The squares, the austere streets, the low buildings, the unwalled workyards, were charged with vitality and activity. As Shevek walked he was constantly aware of other people walking, working, talking, faces passing, voices calling, gossiping, singing, people alive, people doing things, people afoot. Workshops and factories fronted on squares or on their open yards, and their doors were open. He passed a glassworks, the workman dipping up a great molten blob as casually as a cook serves soup. Next to it was a busy yard, where stonefoam was cast for construction; the gang foreman, a big woman in a smock white with dust, was supervising the pouring of a cast with a loud and splendid flow of language. After that came a small wire factory, a district laundry, a luthier’s where musical instruments were made and repaired, the district small-goods distributory, a theatre, a tile works. The activity going on in each place was fascinating and mostly out in full view. Children were around, some involved in the work with the adults, some underfoot making mudpies, some busy with games in the street, one sitting perched up on the roof of the learning centre with her nose deep in a book. The wiremaker had decorated the shopfront with patterns of vines worked in painted wire, cheerful and ornate. The blast of steam from the wide-open doors of the laundry was overwhelming. No doors were locked, few shut. There were no disguises and no advertisements. It was all there, all the work, all the life of the city, open to the eye and to the hand.

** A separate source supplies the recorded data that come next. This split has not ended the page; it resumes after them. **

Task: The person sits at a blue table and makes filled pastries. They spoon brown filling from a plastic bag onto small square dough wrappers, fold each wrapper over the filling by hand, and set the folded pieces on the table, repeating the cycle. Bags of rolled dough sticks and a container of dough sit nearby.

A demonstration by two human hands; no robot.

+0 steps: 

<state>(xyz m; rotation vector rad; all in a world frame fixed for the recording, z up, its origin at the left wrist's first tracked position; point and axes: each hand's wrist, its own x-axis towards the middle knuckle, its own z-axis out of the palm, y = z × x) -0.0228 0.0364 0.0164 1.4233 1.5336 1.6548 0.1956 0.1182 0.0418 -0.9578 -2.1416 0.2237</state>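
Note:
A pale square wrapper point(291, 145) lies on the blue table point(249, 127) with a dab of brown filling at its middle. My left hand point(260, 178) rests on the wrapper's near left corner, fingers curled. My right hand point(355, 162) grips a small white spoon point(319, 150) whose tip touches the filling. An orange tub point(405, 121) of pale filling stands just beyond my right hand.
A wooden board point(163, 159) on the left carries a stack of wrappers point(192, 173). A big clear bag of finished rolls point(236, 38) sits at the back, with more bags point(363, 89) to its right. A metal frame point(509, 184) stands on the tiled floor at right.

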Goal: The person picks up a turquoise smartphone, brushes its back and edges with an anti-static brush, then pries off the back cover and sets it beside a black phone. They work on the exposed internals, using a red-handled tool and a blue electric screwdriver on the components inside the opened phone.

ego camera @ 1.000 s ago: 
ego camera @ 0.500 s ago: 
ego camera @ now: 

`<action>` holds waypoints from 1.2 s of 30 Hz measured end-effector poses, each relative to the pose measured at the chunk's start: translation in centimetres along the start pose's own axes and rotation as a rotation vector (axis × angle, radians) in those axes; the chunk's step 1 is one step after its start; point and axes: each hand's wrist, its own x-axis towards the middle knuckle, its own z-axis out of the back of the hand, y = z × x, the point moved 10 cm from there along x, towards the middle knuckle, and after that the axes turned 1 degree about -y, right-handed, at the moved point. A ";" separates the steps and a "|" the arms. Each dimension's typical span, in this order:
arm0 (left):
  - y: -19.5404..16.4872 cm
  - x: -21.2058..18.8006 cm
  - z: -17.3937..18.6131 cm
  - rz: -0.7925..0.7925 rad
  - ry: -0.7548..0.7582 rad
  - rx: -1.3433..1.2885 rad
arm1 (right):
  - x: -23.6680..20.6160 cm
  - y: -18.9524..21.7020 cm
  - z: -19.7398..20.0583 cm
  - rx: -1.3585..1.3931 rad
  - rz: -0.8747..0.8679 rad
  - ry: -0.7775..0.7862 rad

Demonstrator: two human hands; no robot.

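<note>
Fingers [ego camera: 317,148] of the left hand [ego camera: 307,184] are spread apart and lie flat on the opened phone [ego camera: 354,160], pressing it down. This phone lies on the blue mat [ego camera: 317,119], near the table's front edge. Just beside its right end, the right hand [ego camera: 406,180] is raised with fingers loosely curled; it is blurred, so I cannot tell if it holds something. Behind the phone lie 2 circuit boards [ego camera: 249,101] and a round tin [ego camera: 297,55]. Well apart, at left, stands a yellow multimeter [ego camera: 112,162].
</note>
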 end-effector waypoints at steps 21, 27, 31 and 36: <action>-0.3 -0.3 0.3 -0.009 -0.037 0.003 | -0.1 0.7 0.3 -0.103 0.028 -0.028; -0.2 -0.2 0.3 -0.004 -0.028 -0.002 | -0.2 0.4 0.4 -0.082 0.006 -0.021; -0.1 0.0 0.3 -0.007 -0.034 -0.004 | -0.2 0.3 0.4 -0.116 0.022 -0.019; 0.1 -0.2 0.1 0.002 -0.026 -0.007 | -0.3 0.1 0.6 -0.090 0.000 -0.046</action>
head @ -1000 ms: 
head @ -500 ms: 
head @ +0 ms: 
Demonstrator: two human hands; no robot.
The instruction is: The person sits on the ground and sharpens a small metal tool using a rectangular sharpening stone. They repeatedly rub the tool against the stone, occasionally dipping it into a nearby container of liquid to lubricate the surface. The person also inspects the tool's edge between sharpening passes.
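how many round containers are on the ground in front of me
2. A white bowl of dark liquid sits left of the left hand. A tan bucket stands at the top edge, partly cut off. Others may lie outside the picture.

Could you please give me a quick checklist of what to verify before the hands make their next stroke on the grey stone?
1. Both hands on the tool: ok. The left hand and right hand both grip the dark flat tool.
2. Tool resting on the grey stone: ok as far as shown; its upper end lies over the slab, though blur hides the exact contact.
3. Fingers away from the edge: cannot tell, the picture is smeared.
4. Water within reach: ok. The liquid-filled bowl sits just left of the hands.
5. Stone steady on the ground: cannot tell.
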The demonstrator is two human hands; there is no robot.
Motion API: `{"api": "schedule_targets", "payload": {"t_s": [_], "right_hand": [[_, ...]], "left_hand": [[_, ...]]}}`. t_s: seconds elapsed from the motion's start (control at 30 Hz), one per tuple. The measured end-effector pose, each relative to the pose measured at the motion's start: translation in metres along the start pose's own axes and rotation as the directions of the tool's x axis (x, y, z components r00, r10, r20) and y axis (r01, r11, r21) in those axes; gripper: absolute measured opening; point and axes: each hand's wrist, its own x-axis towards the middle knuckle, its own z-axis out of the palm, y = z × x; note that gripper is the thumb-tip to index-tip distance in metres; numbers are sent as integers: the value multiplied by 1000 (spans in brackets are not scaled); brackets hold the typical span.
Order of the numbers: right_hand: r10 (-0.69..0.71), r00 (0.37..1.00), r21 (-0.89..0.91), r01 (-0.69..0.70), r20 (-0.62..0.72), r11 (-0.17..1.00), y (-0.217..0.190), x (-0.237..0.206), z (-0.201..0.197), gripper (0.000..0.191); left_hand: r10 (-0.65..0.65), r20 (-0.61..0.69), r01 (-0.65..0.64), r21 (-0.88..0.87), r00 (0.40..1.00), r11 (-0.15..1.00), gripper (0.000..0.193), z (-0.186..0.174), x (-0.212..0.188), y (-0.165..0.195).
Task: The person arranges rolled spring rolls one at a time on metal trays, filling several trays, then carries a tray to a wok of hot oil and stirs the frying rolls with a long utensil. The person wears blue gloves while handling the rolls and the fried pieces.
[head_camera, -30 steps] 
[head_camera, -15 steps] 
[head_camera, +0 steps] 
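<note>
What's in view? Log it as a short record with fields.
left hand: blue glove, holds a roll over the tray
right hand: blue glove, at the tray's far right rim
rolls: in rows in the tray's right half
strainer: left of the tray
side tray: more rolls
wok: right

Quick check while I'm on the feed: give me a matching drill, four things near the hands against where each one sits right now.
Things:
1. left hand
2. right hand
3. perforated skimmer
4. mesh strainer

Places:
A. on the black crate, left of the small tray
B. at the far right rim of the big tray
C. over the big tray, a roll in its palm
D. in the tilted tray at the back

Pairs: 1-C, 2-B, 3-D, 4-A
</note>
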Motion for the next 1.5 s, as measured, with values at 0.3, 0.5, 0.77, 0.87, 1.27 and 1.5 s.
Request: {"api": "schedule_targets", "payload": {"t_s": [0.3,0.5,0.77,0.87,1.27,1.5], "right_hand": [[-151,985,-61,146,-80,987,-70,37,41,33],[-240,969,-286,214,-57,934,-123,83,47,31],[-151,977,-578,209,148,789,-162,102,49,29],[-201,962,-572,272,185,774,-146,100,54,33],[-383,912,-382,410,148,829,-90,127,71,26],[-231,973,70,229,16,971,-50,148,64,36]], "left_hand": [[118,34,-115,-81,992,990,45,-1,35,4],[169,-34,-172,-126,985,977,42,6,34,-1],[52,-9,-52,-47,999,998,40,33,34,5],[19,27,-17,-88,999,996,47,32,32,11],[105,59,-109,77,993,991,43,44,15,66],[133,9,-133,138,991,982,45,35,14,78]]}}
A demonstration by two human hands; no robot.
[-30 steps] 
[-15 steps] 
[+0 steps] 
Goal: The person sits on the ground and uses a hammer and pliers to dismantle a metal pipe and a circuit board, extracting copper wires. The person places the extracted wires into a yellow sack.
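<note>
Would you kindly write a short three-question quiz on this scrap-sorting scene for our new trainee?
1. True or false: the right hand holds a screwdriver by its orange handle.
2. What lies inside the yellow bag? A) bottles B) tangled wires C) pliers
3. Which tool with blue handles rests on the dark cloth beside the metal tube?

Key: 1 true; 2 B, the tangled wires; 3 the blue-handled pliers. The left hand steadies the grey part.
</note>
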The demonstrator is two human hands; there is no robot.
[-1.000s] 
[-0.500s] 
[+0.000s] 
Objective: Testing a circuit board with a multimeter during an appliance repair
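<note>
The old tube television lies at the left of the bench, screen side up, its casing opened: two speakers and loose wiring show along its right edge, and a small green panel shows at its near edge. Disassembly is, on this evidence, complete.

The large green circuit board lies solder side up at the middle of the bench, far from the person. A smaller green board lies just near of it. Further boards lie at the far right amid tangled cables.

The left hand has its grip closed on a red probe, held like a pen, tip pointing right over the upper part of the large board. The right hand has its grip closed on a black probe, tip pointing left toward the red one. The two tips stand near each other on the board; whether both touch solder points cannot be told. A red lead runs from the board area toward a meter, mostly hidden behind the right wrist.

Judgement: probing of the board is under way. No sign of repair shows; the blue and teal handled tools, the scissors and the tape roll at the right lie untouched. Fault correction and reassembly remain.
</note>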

The Dispossessed, Ursula LeGuin
I came on this quote in the process of putting together a list of works of fiction set in libertarian societies. When I read the passage however, what it brought to mind was not libertarianism, but ‘A Pattern Language’. I could see the patterns that had been used to build this town so beautifully described on the pages and I realised, rather belatedly I know, that Alexander’s book is also a libertarian manifesto.
I’m still trying to reconcile my love of ‘A Pattern Language’ with this view, given my almost visceral antipathy to so much of what is touted, on the web at least, as libertarianism. I think the answer probably lies in Alexander’s concern for people. His focus, expressed in ‘A Pattern Language’ and in books like ‘The Production of Houses’ is not on some abstract and grandiose theory, but on the small nuggets of everyday life. His philosophy is so humane and so far removed from the fantasists and fanatics you can find in places like this and this, that it represents almost a different world – and in the hands of Le Guin that world is made real.
Anyone who has read this blog from the beginning may be wondering why libertarian issues have come to the fore so much recently. Equally if you have read from the beginning you will know that my interests veer all over the place. Even so I would argue that there is a coherent set of ideas, but one that isn’t entirely obvious yet - even to me. I think however it is getting clearer, helped along by Le Guin.